** Description of the task **
Give the data again exactly, from its opening line through the line in which "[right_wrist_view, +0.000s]" appears.
------ Task data ------
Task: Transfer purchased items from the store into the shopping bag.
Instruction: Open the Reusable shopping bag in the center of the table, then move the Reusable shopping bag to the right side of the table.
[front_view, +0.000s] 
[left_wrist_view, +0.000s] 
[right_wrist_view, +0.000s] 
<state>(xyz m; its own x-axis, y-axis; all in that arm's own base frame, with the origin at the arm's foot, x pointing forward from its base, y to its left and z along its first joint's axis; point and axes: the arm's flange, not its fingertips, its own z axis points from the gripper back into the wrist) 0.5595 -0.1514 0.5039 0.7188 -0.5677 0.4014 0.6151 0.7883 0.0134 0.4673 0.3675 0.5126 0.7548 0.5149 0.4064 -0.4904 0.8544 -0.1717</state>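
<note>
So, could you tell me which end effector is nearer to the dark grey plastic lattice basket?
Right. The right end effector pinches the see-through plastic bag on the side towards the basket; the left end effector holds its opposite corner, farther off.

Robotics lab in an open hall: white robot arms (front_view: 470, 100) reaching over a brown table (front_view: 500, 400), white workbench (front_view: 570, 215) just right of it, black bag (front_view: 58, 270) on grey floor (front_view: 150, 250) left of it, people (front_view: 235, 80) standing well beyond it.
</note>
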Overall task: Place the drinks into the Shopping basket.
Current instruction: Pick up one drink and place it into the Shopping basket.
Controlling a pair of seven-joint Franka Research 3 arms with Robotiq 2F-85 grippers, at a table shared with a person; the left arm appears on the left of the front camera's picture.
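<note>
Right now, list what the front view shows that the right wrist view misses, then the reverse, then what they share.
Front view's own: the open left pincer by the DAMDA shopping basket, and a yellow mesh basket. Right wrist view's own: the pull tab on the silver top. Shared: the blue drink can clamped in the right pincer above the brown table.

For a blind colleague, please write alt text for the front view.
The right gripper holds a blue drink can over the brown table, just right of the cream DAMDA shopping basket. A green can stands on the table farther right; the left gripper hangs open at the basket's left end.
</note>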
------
** Answer to the problem **
Task: Transfer purchased items from the store into the shopping bag.
Instruction: Open the Reusable shopping bag in the center of the table, then move the Reusable shopping bag to the right side of the table.
[front_view, +0.000s] 
[left_wrist_view, +0.000s] 
[right_wrist_view, +0.000s] 

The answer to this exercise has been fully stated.